# What the task requires:
Among the entries below, find all lines that include "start" and copy them.

━━━━━━

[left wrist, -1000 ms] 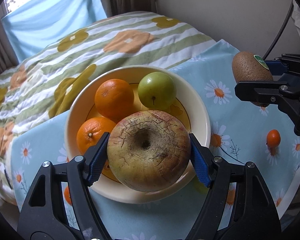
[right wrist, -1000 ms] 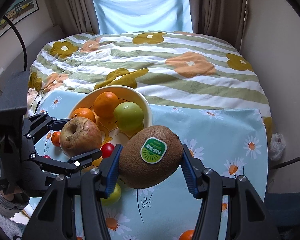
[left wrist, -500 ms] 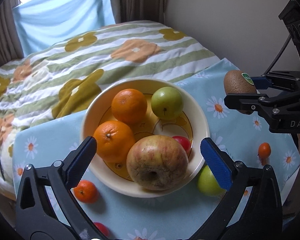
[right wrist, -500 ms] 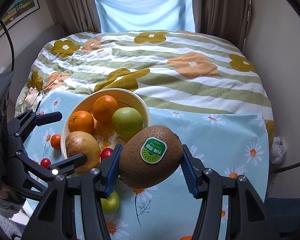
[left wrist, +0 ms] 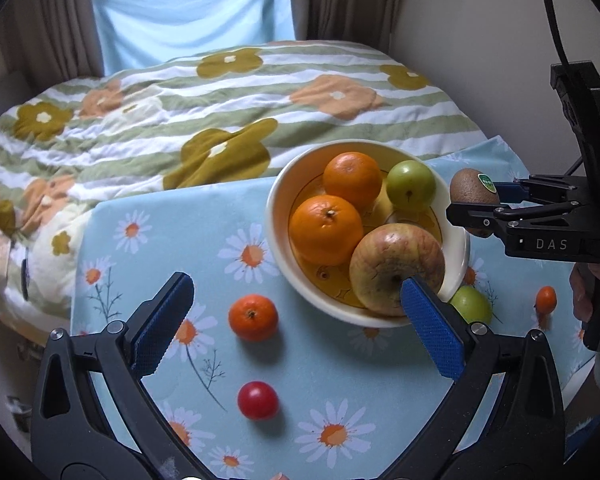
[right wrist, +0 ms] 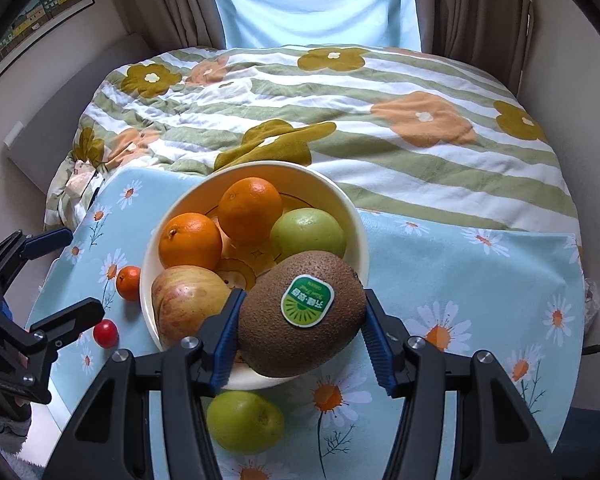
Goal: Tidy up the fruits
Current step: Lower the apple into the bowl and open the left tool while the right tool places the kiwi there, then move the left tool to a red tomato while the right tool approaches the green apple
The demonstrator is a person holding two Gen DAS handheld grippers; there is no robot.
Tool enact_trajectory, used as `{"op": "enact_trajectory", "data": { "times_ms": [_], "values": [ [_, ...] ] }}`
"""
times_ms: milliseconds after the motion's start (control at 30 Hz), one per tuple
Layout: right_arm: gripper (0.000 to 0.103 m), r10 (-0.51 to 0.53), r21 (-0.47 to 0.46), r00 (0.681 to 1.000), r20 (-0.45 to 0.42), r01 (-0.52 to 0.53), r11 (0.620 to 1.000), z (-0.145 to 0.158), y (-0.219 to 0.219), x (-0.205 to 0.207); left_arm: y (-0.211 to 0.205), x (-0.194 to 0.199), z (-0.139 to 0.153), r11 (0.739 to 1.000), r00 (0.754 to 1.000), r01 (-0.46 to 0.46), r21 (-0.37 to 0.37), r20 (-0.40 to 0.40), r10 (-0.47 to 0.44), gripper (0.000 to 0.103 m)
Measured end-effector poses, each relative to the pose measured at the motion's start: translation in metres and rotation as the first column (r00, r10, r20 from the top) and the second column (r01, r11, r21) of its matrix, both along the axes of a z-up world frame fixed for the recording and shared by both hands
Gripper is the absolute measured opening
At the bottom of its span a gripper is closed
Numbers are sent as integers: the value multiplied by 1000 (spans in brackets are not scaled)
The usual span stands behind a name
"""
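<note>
Hidden or cut off: in the right wrist view the kiwi [right wrist: 302, 314] covers the near rim of the bowl [right wrist: 352, 216]; the left gripper [right wrist: 46, 276] is cut by the frame edge at 9 o'clock.
Kiwi position: clamped between the blue pads of the right gripper [right wrist: 300, 328], over the bowl's near edge, long axis running across from pad to pad, green sticker facing the camera.
Right gripper fingers: closed on the kiwi.
Left gripper fingers: spread wide apart, holding nothing; the left gripper [left wrist: 296, 320] hangs over the daisy tablecloth [left wrist: 148, 216], with a small tangerine [left wrist: 253, 317] between its fingers.
Bowl contents: two oranges [left wrist: 326, 229], a green fruit [left wrist: 411, 185] and a large apple [left wrist: 396, 268] at the bowl's 5 o'clock.
Only in left wrist view: a tiny orange fruit [left wrist: 546, 298] at 3 o'clock; the right finger's tip overlaps the apple.
Only in right wrist view: a second green fruit [right wrist: 245, 420] on the cloth just below the bowl, shown whole; a framed picture [right wrist: 40, 16] at 10 o'clock.
Both views: a red cherry-sized fruit [left wrist: 258, 400] loose on the cloth.
</note>
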State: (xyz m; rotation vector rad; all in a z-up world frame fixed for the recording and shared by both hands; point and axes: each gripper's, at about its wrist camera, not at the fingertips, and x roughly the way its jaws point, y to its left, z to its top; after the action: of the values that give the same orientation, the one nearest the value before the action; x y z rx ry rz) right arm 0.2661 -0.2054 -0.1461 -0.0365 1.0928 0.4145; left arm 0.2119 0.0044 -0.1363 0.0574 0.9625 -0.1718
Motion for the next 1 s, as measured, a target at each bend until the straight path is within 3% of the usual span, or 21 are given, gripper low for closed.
{"op": "enact_trajectory", "data": {
  "times_ms": [267, 533, 567, 667, 1000],
  "values": [
    [52, -78, 22, 994, -71, 79, 997, -20, 1, 6, 16, -10, -9, 999, 999, -37, -7, -16, 37, 103],
    [52, -105, 15, 994, -33, 106, 994, -20, 2, 6, 18, -9, -15, 999, 999, -26, -21, -24, 25, 103],
    [56, -112, 28, 994, -18, 113, 993, -17, 0, 5, 18, -9, -14, 999, 999, -24, -24, -23, 23, 103],
    [92, -126, 53, 992, 14, 125, 991, -9, -3, 2, 20, -9, -12, 999, 1000, -16, -33, -19, 16, 103],
    [93, -165, 47, 983, 82, 162, 986, 16, -1, -12, 23, -17, 9, 999, 999, 32, -20, 23, -31, 103]
  ]
}}
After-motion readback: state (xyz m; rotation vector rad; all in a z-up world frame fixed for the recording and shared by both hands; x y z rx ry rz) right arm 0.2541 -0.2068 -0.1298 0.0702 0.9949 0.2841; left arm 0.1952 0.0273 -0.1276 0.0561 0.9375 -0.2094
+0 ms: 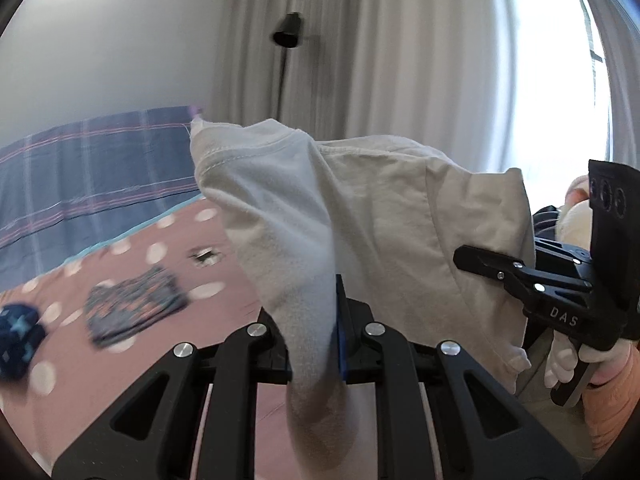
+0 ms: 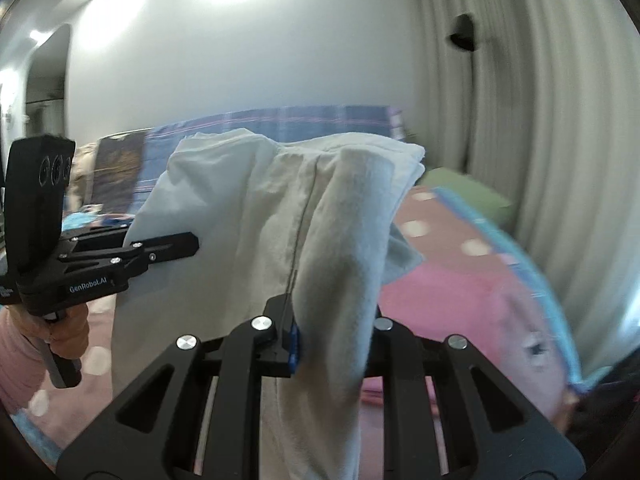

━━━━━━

# Your solution:
times_ms: milliseconds after the motion's start (control at 30 Hz), one per tuple
Measured end-effector poses, each relative to the pose measured at the motion's start: translation in metres and rotation as the first column (r00, r10, r20 from the top) and the second column (r01, r11, r21) of its matrix, both along the axes of a z-up world frame fixed for the recording and shared by both hands

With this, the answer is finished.